Everything from the line containing "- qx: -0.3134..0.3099" to the end of the material, both ends included, should be repeated exactly; please give only those lines.

%%

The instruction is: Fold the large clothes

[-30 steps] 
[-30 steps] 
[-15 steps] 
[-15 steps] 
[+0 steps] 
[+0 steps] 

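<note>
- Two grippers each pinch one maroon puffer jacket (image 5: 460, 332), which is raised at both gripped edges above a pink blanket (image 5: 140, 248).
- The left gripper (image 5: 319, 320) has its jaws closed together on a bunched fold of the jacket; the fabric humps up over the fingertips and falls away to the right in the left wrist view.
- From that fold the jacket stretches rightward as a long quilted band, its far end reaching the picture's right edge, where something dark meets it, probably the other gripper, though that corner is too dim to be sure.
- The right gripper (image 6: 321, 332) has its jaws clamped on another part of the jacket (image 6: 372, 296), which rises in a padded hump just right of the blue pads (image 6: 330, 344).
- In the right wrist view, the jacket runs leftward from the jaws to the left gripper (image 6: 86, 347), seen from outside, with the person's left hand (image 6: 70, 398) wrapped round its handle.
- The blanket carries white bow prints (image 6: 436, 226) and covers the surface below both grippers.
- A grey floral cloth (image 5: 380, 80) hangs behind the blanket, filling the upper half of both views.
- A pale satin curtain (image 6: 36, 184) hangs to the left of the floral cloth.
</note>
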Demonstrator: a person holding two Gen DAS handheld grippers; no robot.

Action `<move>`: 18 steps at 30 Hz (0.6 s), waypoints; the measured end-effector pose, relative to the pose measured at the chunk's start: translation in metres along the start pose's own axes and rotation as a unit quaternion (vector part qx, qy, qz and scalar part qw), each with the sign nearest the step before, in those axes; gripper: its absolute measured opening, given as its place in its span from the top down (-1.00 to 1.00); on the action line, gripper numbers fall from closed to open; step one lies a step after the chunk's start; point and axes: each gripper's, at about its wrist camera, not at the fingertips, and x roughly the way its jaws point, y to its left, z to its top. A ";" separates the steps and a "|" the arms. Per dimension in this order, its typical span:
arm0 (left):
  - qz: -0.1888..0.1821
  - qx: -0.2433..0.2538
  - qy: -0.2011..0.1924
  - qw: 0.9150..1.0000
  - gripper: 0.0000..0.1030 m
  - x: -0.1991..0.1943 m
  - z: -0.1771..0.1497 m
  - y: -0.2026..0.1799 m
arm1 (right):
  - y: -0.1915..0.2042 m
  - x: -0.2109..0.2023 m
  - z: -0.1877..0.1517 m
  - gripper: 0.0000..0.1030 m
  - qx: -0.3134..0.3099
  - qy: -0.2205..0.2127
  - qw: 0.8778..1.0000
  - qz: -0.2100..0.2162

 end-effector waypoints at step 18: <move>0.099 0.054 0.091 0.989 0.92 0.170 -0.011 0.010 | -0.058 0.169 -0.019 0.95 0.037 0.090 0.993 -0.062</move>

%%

* **EXPECTED ANSWER**:
  - qx: -0.3134..0.3099
  - qy: -0.2205..0.2127
  - qw: 0.8778..1.0000
  - qz: -0.2100..0.2162

 end-effector waypoints at step 18: <move>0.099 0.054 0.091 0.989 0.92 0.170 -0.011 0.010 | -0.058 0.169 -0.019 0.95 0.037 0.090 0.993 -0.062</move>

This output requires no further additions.